Metropolitan Community Church Detroit
Rev. Dr. Roland Stringfellow is the Senior Pastor of Metropolitan Community Church Detroit and also works with congregations on LGBTQ inclusion as the Director of Ministerial Outreach for the African-American Roundtable, a program of the Center for LGBTQ and Gender Studies (CLGS) in Religion on the campus of Pacific School of Religion. Rev. Dr. Stringfellow has been consulted by media outlets regarding his work on marriage equality and religious liberty and the role...
The lead deacon at my church called me several days into our mandated social distancing (I cannot recall which day he spoke to me because all the days blend into one another.) and asked if he could post encouraging words daily on our Facebook page. He commented that he had not seen many pastors or religious leaders publicly providing encouraging words and the people are scared. I responded that he absolutely could and should do that. He has always had a way of blending inspirational insights with scripture.
After reflection, I too could not recall hearing many religious leaders providing comforting words or spiritual guidance in the immediate days after COVID-19 captured our nation’s attention. That was understandable, after all, who has an emergency plan for a pandemic? Talk about being caught off guard!
I am skeptical of religious leaders who respond too quickly after a crisis with platitudes because they feel they must give people “a good word.” These faith leaders run the risk of over spiritualizing the situation (i.e. “God will not allow a hair on your head to perish, and neither will you.”) or downplaying the emotions of those they want to help (i.e. “Why are you so fearful? Where is your faith in God?”). Over spiritualizing the moment and downplaying very real emotions are examples of spiritual malpractice in my view.
Being a local pastor comes with many expectations – being an inspiration dispenser, caregiver, community organizer and a spiritual leader during troubling times. What do we do in order to make it through perhaps the most unsettling global crisis we will see in our lifetime? How should we minsters feel when, as a global community, we are experiencing the same trauma as the rest of our community? How do we get our own bearings and provide encouragement for others when we have no idea what is going on?
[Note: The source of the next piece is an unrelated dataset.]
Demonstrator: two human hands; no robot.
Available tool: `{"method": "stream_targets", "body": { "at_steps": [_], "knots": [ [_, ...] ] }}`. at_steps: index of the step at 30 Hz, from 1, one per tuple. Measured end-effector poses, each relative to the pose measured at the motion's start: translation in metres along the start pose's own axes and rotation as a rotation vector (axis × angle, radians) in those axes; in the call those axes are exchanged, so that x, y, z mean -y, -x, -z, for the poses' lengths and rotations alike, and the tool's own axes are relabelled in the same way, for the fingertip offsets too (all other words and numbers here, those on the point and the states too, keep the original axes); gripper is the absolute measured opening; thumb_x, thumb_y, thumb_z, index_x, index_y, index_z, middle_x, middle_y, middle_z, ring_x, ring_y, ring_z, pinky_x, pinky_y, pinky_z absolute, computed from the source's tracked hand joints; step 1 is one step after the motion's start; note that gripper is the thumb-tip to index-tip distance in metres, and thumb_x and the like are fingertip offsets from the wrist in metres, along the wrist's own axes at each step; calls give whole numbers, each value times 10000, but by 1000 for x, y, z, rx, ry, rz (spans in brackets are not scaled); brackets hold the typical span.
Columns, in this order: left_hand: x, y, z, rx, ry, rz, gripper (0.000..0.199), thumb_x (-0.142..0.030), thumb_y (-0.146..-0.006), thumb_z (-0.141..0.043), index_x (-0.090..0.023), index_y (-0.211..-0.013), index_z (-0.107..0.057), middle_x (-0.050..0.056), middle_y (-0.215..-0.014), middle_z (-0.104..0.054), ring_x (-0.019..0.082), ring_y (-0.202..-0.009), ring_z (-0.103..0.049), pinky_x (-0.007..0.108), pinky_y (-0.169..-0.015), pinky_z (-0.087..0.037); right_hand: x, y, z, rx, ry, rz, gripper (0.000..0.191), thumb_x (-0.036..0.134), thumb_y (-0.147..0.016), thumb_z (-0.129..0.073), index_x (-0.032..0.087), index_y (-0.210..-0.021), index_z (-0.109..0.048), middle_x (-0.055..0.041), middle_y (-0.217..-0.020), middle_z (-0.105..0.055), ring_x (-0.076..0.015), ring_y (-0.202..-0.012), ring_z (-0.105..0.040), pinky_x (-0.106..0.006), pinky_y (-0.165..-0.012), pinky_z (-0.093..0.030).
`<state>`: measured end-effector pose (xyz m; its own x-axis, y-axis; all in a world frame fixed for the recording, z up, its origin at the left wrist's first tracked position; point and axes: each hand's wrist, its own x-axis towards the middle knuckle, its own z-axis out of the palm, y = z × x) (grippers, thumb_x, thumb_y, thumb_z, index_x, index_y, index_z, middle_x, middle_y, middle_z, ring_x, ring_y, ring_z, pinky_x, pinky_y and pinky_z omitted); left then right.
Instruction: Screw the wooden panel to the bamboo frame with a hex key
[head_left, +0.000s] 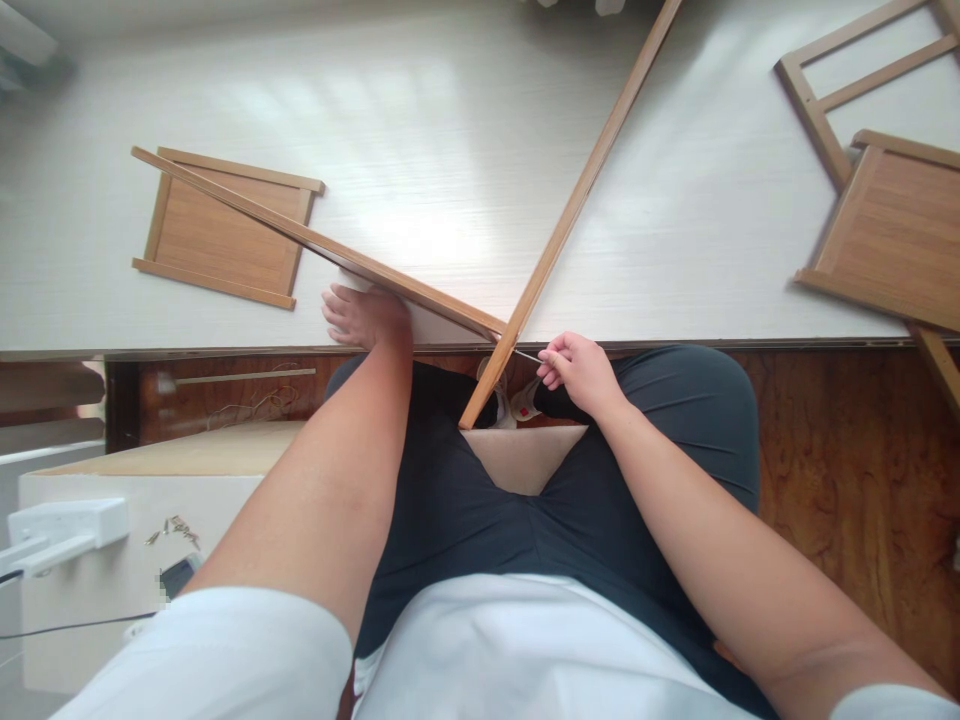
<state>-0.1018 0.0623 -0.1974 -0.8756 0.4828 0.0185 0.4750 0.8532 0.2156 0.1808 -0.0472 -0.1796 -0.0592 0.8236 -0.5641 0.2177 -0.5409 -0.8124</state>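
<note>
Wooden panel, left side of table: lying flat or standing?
Lying flat: the panel shows its broad face to the camera, partly crossed by a wooden bar.

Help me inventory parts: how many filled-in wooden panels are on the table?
2: a left panel, partly behind a long wooden piece; a far-right panel, overlapping an open frame. More may be hidden.

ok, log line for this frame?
right hand: pinching thin silver metal rod at long brown wooden bar | left hand: beside another brown wooden bar, contact unclear
</note>
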Motion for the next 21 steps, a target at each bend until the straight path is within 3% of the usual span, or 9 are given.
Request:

I know of only one way to provide inspiration and a good example for others – and that’s being spiritually grounded. In times of emergency, the instructions given on an airplane before takeoff apply – before assisting others, put your oxygen mask on yourself first. Before I could minister to others during this crisis, I knew I needed to attend to my own fears and bouts of uncertainty by going into my “prayer closet”. I needed to get my own spiritual bearings before I could utter a word to members of my community.
The same practice I use for myself is the inspiration I share with others in these days of isolation, fear and vulnerability. Being spiritually grounded means going to God in an honest and transparent way with our humanity and our emotions. “My grace is sufficient for you, for my power is perfected in weakness. I am well content with weaknesses … for when I am weak, then I am strong” 2 Corinthians 12:9-11. This means not trying to appear stronger than we really are, (This would be ego.) nor being so disconnected from God we behave out of irrational panic, (hoarding food and supplies). As we become more transparent with God, the more we begin to rely on God’s strength and see ourselves and the world as God sees us. We gain a proper perspective, not a self-sufficient nor overly anxious perspective, but one where we are grounded in God. We feel safe in God’s arms, protected and covered, strengthened by comforting words written more than 2000 years ago that support us to this very day. We are reminded the world has survived myriad humanitarian crises before and why should this one be any different.
In my first sermon delivered from my home office last week, I encouraged others to not allow resentment and fear to build up in their hearts. We need to practice forgiveness of those whom we blame for losing our jobs, losing our plans for the immediate future, losing our freedom – even if God is who we need to forgive for causing this “Act of God.”
I was later asked by someone, “How do you forgive when the offense is ongoing?”. That was a question I needed to go back into my prayer closet to be able to answer. The answer I received was, when we are honest with God about where we are emotionally in the moment (i.e. angry, resentful, frustrated, afraid, depressed), we also need to ask God for help in order to get to the place where we want to be (i.e. hopeful, confident, fearless, faith-filled, trusting,). I believe we need to begin moving in the direction we want to be. Our actions are crucial. Is this “fake it ‘til we make it?” It could be, but I like to think of it as moving to where God is.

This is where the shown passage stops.